● **What you need to do**: The required lines are those that contain "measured"; pull them out of the data and copy them.

● **Records**:
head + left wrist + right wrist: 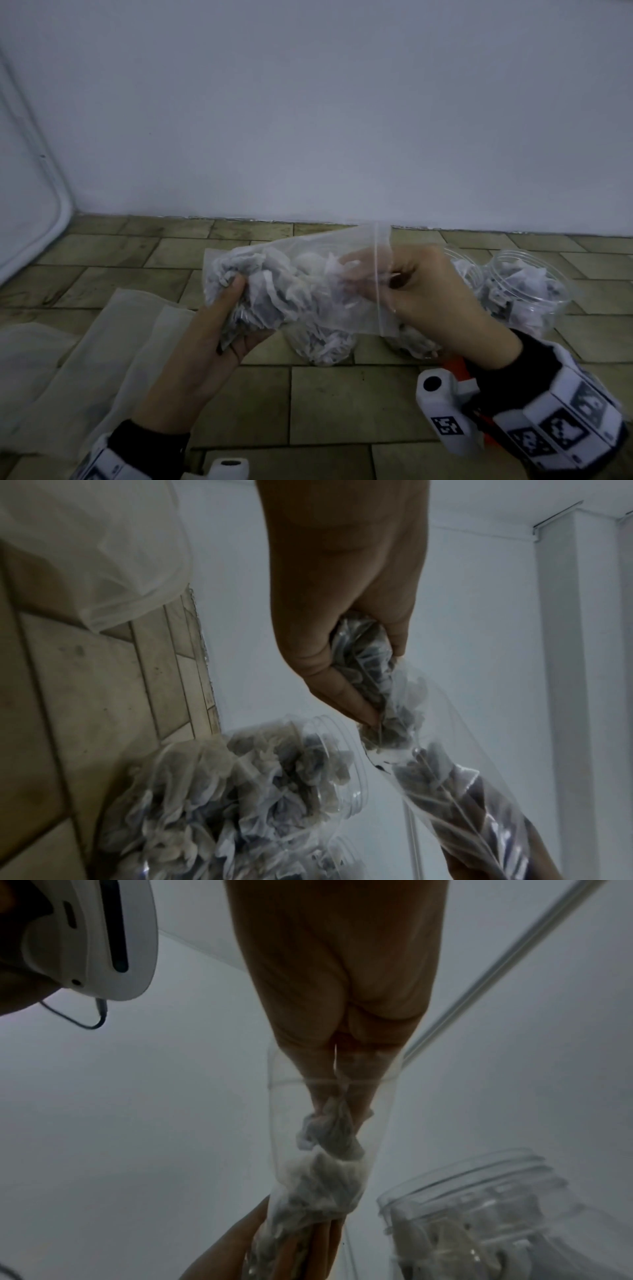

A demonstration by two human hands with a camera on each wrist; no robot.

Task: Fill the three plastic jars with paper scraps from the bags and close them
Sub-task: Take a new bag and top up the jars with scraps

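Note:
A clear zip bag [308,284] of crumpled paper scraps hangs sideways above the floor. My left hand [233,315] grips its closed bottom end, scraps bunched in the fist [359,669]. My right hand [363,279] reaches in through the bag's open mouth, and its fingertips pinch a paper scrap [329,1123] inside. Three open plastic jars stand below on the tiles, all holding scraps: the left jar [325,346] under the bag, the middle jar [411,342] behind my right hand, the right jar [527,291] beside it. No lids are in view.
Flat empty plastic bags [102,342] lie on the tiled floor [342,404] at the left. A white wall [308,120] rises just behind the jars. A white panel [30,205] leans at the far left.

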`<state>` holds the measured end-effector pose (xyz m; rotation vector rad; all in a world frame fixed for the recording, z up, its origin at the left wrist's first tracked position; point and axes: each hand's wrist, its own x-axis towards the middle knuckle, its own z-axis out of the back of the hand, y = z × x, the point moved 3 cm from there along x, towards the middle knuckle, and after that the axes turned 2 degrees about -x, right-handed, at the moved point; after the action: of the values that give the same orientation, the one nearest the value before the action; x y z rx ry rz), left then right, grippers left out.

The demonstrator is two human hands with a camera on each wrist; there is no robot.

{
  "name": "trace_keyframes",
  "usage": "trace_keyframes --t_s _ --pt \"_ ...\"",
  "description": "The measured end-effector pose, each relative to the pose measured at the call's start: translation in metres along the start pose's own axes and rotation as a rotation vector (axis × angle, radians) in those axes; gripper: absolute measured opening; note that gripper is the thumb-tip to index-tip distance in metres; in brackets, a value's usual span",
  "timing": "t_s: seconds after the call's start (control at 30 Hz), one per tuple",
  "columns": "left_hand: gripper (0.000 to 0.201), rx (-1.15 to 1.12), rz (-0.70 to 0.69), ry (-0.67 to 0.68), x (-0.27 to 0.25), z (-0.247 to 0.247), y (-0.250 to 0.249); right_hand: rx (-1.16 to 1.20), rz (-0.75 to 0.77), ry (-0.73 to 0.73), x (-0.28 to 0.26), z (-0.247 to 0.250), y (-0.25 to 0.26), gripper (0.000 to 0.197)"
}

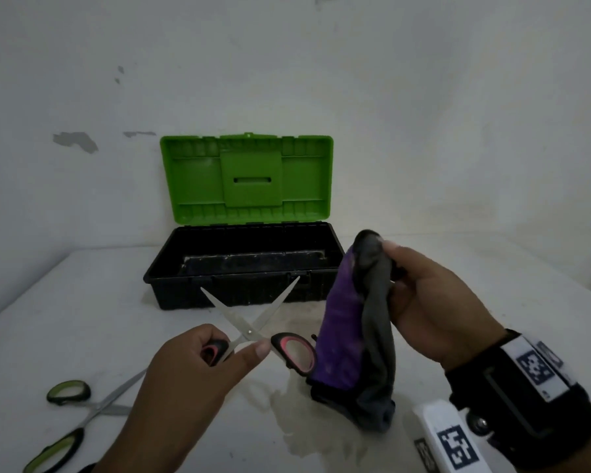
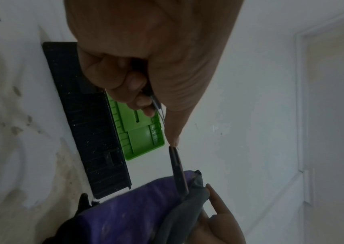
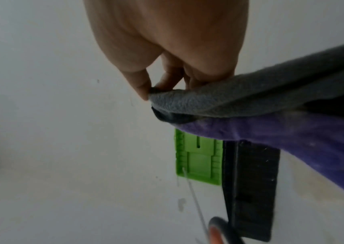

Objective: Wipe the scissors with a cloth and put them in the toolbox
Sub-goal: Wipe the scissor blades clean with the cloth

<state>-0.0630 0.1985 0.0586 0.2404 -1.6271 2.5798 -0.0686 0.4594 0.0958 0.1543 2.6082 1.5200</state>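
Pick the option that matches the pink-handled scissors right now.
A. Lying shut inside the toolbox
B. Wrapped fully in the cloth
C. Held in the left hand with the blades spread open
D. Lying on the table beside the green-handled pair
C: the left hand grips one handle of the pink-handled scissors, whose blades cross in an open X in front of the toolbox, while the right hand holds the cloth beside them.

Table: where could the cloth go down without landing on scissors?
Bare table lies right of the toolbox. It is crowded near the front left, where green-handled scissors lie, and in the middle, where both hands work.
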Motion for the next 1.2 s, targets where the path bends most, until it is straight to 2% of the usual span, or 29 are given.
trace_keyframes --t_s 0.07,0.13,0.27,0.37,0.43,0.5,0.6,0.67,0.8,1.03,1.2 --pt "0.055 -0.012 -0.006 -0.008 0.001 0.005 -0.001 0.128 0.042 0.009 0.003 -0.011 0.002 0.037" --pt "0.057 -0.019 -0.025 -0.02 0.002 0.011 -0.001 0.171 0.023 0.035 0.005 -0.02 -0.003 0.05" --pt "0.06 -0.022 -0.04 -0.025 0.004 0.018 0.0 0.126 -0.04 0.032 0.006 -0.028 -0.03 0.05" --pt "0.056 -0.02 -0.044 -0.023 0.005 0.02 0.001 0.084 0.015 -0.007 0.005 -0.028 -0.045 0.049" --pt "0.056 0.0 -0.06 -0.034 0.005 0.022 0.002 -0.054 0.073 -0.033 0.002 -0.027 -0.048 0.038" --pt "0.057 0.027 -0.081 -0.055 0.006 0.023 0.002 -0.311 0.159 -0.05 -0.004 -0.027 -0.049 0.027" --pt "0.049 0.063 -0.087 -0.081 0.007 0.021 -0.003 -0.61 0.32 -0.01 -0.014 -0.032 -0.046 0.01" --pt "0.046 0.088 -0.094 -0.077 0.006 0.019 -0.008 -0.696 0.402 -0.01 -0.02 -0.037 -0.044 0.016" --pt "0.048 0.107 -0.109 -0.069 0.005 0.013 -0.016 -0.798 0.522 0.004 -0.027 -0.048 -0.046 0.027" --pt "0.051 0.115 -0.112 -0.055 0.006 0.006 -0.021 -0.882 0.556 0.047 -0.032 -0.056 -0.05 0.032" --pt "0.042 0.118 -0.108 -0.063 0.006 0.002 -0.02 -0.872 0.617 0.03 -0.034 -0.059 -0.053 0.03"
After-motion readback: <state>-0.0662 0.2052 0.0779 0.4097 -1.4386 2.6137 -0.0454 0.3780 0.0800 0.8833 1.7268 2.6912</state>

● **Output below**:
`<state>` holds the measured end-effector pose (xyz m; rotation vector rad; all in a world frame fixed for the recording, z up, its origin at the left wrist's first tracked position; point and axes: each hand's wrist, its own x-axis towards the middle knuckle, its own z-axis out of the back of the hand, y = z × x, the point moved 3 cm from there along x, towards the middle knuckle, and after that the axes turned 2 degrees about -x, right-handed, at the moved point; after the action: of the values that give the same orientation, the one nearest the value before the action; x y z rx ry rz), left then right, grippers left out.
  "description": "The measured end-effector pose, each relative to the pose measured at the call's start: translation in metres along the start pose's own axes and rotation as a rotation vector (axis × angle, radians) in those axes; gripper: absolute measured opening; note that gripper is the thumb-tip to index-tip distance in metres; in brackets, a value's usual span",

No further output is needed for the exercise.